Türlü çirkinliklerin ardından istifa etmek zorunda kalan bu hükümetin Başbakanı’nın “pandemi ile mücadelede dünyadaki en iyi beş ülke arasında” olduğumuzu söylemesi ise en hafif tabiriyle halkı aptal yerine koymaktır. Toplumumuzun üstüne serilmeye çalışılan ölü toprağını silkip atmak biz üreten kesimlerin boynunun borcudur.
Bugünlere bir günde gelmedik. On yıllardır sürdürülen politikalar nedeniyle üretimden kopan, kopartılmaya çalışılan Kıbrıs Türk toplumu kontrolsüz nüfus artışı sayesinde iradesini dahi ortaya koyamayacak duruma getirilmiştir. Bugün yaşananların alt yapısını sinsice hazırlayanlar varlığımıza kastetmiş kesimlerdir. Halkımız onların kim olduğunu çok iyi bilmektedir.
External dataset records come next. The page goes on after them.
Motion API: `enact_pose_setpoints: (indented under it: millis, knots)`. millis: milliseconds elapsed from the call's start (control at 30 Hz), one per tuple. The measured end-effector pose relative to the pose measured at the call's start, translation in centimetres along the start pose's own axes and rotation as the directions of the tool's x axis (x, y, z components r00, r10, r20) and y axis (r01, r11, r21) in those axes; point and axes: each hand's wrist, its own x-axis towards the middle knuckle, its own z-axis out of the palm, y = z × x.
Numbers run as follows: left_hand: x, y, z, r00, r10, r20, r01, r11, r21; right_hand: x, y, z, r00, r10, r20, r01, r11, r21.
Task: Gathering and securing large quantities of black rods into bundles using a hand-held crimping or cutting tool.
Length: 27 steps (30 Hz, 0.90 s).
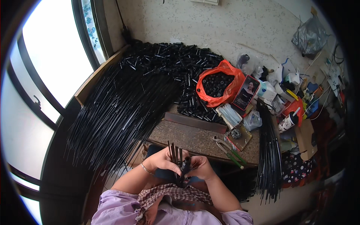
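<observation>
My left hand (165, 160) is closed round several thin black rods (175, 152) that stick up above its thumb. Close beside it, my right hand (201, 168) has its fingers bent in on a dark piece (185, 167) between the two hands. That piece looks like a short black tube or bundle, but its exact shape and the right fingertips are partly hidden. Both hands are held together in front of my body, just off the table's near edge.
Long thin black rods (120, 112) fan over the table's left side, with black tubular parts (168, 56) heaped behind. An orange bag (234, 80) holds small black pieces. A phone (246, 92), green-handled pincers (230, 152), a brown bar (195, 123) and more rods (268, 157) lie rightward.
</observation>
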Motion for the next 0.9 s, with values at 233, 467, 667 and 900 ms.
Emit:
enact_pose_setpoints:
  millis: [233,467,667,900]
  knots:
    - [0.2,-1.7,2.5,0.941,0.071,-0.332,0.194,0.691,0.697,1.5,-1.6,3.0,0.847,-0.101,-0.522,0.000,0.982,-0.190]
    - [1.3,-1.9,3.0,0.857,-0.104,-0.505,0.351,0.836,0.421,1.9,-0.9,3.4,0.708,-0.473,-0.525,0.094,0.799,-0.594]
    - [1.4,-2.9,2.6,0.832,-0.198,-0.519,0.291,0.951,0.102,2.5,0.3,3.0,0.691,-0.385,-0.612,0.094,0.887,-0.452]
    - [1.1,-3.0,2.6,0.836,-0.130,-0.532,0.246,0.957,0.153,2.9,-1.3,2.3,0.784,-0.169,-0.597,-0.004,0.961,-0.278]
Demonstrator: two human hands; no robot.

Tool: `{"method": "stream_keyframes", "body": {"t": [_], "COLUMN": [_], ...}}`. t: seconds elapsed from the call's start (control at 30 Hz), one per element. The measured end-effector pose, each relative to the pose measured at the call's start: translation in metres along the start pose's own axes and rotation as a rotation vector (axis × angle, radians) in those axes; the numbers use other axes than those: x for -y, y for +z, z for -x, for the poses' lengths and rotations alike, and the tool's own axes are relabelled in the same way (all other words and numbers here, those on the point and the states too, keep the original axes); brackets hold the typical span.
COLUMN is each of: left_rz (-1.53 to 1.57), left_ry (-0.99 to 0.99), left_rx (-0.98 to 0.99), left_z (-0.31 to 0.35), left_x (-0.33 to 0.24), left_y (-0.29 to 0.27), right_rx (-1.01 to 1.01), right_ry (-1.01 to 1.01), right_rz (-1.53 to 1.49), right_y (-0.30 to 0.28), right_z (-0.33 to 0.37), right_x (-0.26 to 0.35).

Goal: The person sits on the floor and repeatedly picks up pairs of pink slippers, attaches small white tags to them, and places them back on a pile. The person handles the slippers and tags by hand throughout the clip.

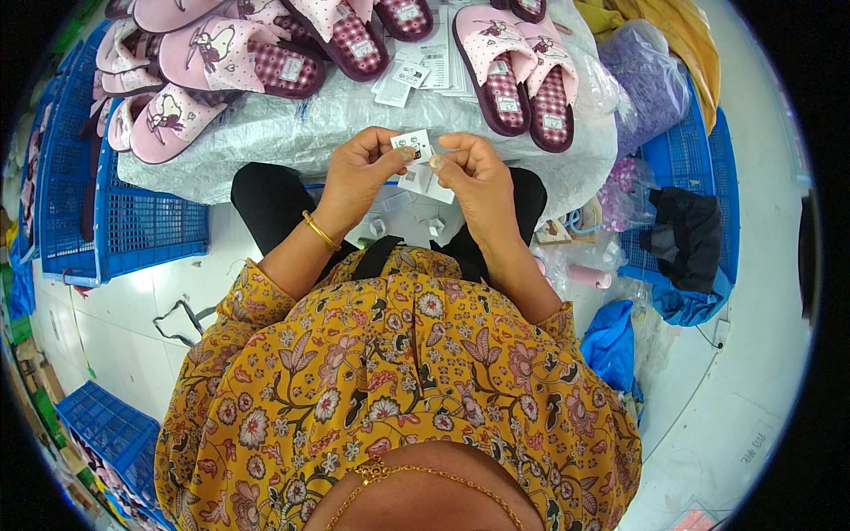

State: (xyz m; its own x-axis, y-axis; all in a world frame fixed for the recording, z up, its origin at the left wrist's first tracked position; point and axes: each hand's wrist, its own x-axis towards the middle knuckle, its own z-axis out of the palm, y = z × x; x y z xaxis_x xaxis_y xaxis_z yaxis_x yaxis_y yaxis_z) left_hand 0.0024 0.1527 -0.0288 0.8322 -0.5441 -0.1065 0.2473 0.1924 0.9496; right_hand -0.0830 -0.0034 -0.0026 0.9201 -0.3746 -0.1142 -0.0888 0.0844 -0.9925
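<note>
My left hand [365, 170] pinches a small white paper tag [413, 142] with dark print between thumb and fingers. Close beside it, my right hand [478, 180] has its fingers curled and its thumb at the tag's right side. Another white card part [428, 184] hangs below the thumbs; whether it is joined to the upper tag I cannot tell. Beyond my hands, a pair of pink slippers [505, 66] with checked maroon insoles lies on the plastic-covered table [310, 133]. More pink slippers [217, 55] are heaped at the left, near a stack of loose tags [410, 74].
Blue plastic crates [150, 221] stand at the left, with another blue crate [106, 434] lower down. To the right are a purple bundle in clear plastic [646, 75], a blue crate [722, 177] with dark cloth [686, 234] over it, and a blue bag [609, 345].
</note>
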Motion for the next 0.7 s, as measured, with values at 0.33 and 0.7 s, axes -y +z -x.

Halkın onca derdi dururken aylardır UBP’nin kurultayının peşinde sürüklenmesi ülkedeki demokrasi kurumunun bulunduğu durumu da gözler önüne sermektedir. Kurultayın sonucu her ne olursa olsun toplumun neye, kime, nasıl biat ettirilmeye çalışıldığı sonucu asla değişmeyecektir.
Toplumun ve halkın ihtiyaçları dışında atılan adımlar ile halkımızın uyutulmaya çalışıldığı ise aşikardır. Ülkedeki yönetim boşluğu en çok da üreten ve sorunlarına çözüm bekleyen kesimlerin belini bükmüştür. Bir ülkenin ekonomik gelişmişlik düzeyinin demokrasi düzeyinden ayrı değerlendirilemeyeceği çok açıktır.
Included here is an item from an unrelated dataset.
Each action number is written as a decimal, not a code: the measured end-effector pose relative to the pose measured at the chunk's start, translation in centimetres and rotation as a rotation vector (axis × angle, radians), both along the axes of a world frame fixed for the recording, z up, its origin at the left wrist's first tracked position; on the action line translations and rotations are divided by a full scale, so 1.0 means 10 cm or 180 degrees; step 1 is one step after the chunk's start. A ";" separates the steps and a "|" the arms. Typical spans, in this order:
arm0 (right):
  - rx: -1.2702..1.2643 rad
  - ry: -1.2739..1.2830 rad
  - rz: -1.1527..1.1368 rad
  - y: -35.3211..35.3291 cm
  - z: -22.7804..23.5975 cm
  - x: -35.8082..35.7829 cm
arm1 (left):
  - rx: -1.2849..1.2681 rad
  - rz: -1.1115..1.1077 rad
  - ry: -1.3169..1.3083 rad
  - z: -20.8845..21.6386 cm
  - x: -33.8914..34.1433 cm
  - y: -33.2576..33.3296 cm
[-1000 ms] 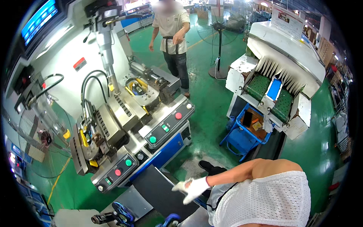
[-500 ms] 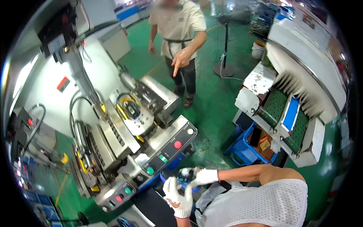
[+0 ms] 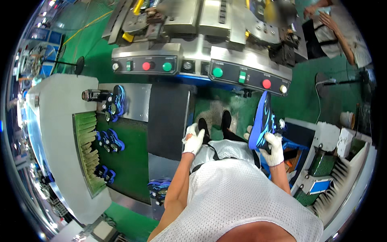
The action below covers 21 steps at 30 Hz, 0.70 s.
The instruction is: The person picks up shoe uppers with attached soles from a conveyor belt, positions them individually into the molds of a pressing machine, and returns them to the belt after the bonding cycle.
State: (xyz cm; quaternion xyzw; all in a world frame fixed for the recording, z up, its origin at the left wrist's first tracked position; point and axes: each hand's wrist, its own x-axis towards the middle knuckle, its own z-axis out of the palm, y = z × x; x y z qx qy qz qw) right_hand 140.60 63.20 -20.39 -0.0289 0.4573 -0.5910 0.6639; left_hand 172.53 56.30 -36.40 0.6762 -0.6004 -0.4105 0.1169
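Observation:
My right hand [image 3: 275, 150], in a white glove, grips the heel end of a black shoe [image 3: 263, 121] with light-blue streaks and a violet-blue sole. The shoe stands nearly upright, toe pointing away from me, just below the right control panel. My left hand [image 3: 194, 141], also gloved, holds nothing and has its fingers apart. It hovers by the right edge of a dark flat panel [image 3: 167, 125]. Further left, similar black-and-blue shoes lie on a green conveyor belt [image 3: 135, 161]; several more sit on the metal ledges around it.
Ahead stands a metal machine with a left control panel [image 3: 147, 64] and a right control panel [image 3: 248, 72] carrying coloured buttons. A bristle-curtained machine [image 3: 60, 141] flanks the belt. At right are a blue bin [image 3: 296, 157] and another bristled machine [image 3: 338, 161]. Another person [image 3: 328, 32] stands far right.
My view has swung left and down. My hands, close together before, are now apart: the right holds the shoe up at the right, the left is empty beside the dark panel.

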 end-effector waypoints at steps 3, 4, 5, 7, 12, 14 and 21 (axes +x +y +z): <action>0.0217 -0.0055 0.0138 -0.09 0.02 0.15 | -0.0159 0.0117 0.0165 -0.06 0.11 0.09; 0.0168 -0.0027 0.0139 -0.24 0.21 0.33 | -0.0219 0.0230 0.0206 0.02 0.17 0.04; 0.0159 -0.0134 0.0215 -0.27 0.17 0.39 | -0.0081 0.0376 -0.0058 0.13 0.23 0.03; 0.0243 -0.0218 0.0472 -0.30 0.21 0.54 | -0.0122 0.1096 0.0546 -0.12 0.52 0.10; 0.0341 -0.0194 0.0559 -0.47 0.29 1.01 | -0.0088 0.3293 0.3777 -0.19 1.40 -0.06; 0.0474 -0.0107 0.0902 -0.48 0.28 1.08 | -0.0382 0.3346 0.4039 -0.30 1.77 0.02; -0.0150 0.1324 0.1687 -0.47 0.11 1.17 | 0.0098 0.3948 0.4436 -0.72 2.26 0.17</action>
Esnaf ve zanaatkarlar için gelinen bu nokta artık tahammül sınırlarını aşmıştır. Ortaya konan tek bir kalkınma politikasının olmadığı bu ortamda güçlerimizi birleştirmek, yeni politikalarla yeniden ayağa kalkmak için bir araya gelmekten başka şansımız yoktur.
Bu çerçevede toplumumuzun birlik ve bütünlüğünü sağlayacak, barışı, refahı, toplumsal kalkınmayı öncelik sayacak, devletin olanaklarını eşitlik ilkesine sadık kalarak uygulayacak seçilmişlere ihtiyacımız olduğu açıktır. Toplum bu kişileri arayıp bulmak zorundadır!
Ülkeyi büyük bir çıkmaza sokanların hayal satmasına artık tahammülümüz kalmamıştır. Yapılması gereken en erken bir zamanda sandıkları kurup bize bugünleri reva görenlerden hesap sormaktır. Bir kez daha belirtmek isteriz ki bu ülkeyi ileriye taşıyacak kesimler tırnaklarını bu ülkenin topraklarına geçirerek üretenlerdir.”